» **Data under study**
=== Begin Enclosure ===
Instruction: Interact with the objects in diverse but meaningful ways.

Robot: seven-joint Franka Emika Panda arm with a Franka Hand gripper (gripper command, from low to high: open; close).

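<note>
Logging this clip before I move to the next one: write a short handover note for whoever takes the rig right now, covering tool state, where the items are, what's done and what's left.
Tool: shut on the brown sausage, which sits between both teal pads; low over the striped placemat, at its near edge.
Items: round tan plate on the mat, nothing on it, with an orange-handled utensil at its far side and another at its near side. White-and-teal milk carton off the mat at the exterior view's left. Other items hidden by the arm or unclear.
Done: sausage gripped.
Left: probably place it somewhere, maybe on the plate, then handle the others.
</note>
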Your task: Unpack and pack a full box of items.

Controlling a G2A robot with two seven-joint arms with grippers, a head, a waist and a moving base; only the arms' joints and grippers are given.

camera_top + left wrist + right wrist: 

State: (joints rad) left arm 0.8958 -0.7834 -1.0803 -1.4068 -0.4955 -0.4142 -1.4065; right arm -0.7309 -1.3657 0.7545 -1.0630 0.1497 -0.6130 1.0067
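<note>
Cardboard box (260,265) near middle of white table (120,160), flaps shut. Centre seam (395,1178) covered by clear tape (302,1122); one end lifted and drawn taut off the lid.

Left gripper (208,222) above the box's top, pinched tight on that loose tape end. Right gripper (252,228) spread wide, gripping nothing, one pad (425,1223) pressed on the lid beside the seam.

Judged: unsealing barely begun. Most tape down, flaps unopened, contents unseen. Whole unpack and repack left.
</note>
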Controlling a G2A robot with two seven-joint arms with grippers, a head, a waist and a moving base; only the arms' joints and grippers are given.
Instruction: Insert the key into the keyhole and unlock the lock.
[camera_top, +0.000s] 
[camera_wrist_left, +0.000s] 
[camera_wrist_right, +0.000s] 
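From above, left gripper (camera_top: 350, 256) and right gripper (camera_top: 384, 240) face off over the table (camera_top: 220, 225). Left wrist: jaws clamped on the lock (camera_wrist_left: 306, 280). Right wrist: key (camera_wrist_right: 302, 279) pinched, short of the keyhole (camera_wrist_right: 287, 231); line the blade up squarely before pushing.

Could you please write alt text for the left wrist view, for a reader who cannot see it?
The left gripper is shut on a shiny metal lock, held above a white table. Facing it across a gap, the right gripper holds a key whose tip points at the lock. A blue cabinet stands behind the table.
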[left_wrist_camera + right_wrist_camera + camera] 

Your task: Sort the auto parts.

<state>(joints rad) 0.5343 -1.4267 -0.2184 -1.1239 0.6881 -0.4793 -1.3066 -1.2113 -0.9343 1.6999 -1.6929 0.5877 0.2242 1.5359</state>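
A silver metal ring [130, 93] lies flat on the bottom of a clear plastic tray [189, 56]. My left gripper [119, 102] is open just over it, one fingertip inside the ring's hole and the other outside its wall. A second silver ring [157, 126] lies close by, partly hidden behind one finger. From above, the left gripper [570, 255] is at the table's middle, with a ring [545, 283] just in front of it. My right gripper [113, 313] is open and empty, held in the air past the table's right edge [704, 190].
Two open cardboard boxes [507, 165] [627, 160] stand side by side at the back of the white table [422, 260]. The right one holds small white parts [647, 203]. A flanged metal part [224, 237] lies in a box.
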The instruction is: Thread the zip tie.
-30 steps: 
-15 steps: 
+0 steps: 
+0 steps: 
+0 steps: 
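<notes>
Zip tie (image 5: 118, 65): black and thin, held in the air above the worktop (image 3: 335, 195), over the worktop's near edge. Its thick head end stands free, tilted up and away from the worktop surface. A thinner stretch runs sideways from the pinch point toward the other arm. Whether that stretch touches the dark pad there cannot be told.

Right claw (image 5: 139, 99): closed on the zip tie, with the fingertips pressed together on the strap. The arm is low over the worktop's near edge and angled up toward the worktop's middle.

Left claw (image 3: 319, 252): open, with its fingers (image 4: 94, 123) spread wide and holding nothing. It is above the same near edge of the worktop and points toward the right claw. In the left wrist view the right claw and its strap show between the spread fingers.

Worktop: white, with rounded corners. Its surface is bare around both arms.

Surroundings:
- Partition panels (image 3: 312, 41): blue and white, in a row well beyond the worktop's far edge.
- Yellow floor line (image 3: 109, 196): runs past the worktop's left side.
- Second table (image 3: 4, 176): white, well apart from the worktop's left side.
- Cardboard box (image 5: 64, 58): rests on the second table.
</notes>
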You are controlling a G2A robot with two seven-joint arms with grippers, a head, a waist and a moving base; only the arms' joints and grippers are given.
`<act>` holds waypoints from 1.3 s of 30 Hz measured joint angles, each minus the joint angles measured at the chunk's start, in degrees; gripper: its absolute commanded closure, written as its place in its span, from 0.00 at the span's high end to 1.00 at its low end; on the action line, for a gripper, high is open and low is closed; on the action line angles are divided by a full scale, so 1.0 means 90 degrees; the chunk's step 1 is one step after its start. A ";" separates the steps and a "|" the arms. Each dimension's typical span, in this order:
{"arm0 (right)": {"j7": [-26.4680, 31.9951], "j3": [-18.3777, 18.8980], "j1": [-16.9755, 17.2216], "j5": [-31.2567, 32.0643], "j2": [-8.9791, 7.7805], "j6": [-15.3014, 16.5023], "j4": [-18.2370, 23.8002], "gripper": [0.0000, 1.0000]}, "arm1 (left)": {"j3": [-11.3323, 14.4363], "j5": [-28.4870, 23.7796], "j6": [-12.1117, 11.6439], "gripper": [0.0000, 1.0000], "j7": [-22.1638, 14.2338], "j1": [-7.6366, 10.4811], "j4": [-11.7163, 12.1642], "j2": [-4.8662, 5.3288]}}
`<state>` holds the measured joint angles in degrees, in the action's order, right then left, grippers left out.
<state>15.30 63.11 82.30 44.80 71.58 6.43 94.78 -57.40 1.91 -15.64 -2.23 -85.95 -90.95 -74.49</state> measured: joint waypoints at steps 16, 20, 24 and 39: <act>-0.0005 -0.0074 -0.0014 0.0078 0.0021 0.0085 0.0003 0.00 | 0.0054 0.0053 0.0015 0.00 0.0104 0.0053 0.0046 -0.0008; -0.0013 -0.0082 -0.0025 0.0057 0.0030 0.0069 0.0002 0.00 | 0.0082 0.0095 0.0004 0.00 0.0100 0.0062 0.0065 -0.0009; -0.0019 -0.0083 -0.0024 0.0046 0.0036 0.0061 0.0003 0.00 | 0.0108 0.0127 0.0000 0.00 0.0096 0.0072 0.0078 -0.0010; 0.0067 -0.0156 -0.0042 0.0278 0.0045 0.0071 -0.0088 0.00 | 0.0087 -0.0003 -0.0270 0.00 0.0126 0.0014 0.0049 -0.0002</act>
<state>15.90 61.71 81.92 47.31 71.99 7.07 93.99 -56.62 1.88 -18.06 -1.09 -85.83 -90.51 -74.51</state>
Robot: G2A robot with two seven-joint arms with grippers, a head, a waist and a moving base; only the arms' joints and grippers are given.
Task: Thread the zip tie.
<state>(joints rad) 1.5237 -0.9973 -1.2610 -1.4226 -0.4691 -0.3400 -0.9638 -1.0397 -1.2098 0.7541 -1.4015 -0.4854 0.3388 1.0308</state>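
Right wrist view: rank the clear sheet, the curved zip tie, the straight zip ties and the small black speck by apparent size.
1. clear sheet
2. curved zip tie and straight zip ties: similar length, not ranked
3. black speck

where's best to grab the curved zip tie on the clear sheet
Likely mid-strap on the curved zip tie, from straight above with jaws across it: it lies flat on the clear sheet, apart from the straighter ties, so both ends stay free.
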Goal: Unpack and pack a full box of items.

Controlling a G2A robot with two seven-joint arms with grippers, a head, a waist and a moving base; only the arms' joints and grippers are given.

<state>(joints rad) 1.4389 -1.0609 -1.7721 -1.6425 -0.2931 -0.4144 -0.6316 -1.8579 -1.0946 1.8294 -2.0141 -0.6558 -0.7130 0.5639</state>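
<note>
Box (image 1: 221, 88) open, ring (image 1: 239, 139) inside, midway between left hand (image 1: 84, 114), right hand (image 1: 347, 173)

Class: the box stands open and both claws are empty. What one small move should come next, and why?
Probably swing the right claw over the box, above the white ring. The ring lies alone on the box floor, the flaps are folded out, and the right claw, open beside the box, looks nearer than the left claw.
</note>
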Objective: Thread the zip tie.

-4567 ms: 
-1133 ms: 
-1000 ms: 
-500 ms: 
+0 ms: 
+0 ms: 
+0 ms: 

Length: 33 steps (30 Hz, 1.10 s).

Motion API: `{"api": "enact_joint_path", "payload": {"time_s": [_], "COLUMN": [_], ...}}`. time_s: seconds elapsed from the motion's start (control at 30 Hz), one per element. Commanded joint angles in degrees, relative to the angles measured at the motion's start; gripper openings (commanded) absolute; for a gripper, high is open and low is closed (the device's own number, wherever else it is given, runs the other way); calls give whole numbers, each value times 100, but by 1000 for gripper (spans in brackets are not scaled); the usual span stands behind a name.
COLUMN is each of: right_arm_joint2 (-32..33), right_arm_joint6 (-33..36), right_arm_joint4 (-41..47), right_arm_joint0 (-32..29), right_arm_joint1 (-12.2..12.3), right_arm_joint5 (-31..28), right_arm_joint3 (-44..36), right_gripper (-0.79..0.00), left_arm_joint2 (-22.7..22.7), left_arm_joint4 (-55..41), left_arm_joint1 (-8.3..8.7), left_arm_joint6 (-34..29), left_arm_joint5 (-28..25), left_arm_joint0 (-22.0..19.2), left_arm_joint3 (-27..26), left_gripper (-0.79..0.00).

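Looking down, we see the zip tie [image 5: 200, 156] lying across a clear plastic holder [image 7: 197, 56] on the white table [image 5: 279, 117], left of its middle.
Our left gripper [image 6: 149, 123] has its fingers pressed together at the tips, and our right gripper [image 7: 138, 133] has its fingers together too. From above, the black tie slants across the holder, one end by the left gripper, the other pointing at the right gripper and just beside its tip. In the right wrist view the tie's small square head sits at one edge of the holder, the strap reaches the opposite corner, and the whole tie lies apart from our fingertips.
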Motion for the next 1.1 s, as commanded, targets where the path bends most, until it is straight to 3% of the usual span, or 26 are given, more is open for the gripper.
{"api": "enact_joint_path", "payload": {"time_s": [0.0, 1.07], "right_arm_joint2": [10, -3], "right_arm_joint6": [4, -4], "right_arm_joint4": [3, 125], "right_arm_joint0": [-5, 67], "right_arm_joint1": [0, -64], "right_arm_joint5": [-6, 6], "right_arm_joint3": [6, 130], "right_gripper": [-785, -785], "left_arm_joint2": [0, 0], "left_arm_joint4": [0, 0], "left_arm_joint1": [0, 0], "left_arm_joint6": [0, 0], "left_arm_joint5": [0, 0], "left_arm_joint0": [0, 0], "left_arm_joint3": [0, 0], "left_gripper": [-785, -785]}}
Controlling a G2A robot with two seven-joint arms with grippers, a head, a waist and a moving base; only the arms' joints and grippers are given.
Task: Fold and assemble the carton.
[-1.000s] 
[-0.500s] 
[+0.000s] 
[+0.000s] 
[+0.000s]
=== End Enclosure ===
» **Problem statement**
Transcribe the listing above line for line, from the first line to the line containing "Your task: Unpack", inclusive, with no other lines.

» **Result**
Instruction: Interact with the objects in diverse but meaningful ways.

Robot: seven-joint Franka Emika Panda arm with a Franka Hand gripper (gripper command, from low to high: open; close).

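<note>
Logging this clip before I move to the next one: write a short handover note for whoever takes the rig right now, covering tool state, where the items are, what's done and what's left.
Tool: shut on the brown sausage, which sits between both teal pads; low over the striped placemat, at its near edge.
Items: round tan plate on the mat, nothing on it, with an orange-handled utensil at its far side and another at its near side. White-and-teal milk carton off the mat at the exterior view's left. Other items hidden by the arm or unclear.
Done: sausage gripped.
Left: probably place it somewhere, maybe on the plate, then handle the others.
</note>
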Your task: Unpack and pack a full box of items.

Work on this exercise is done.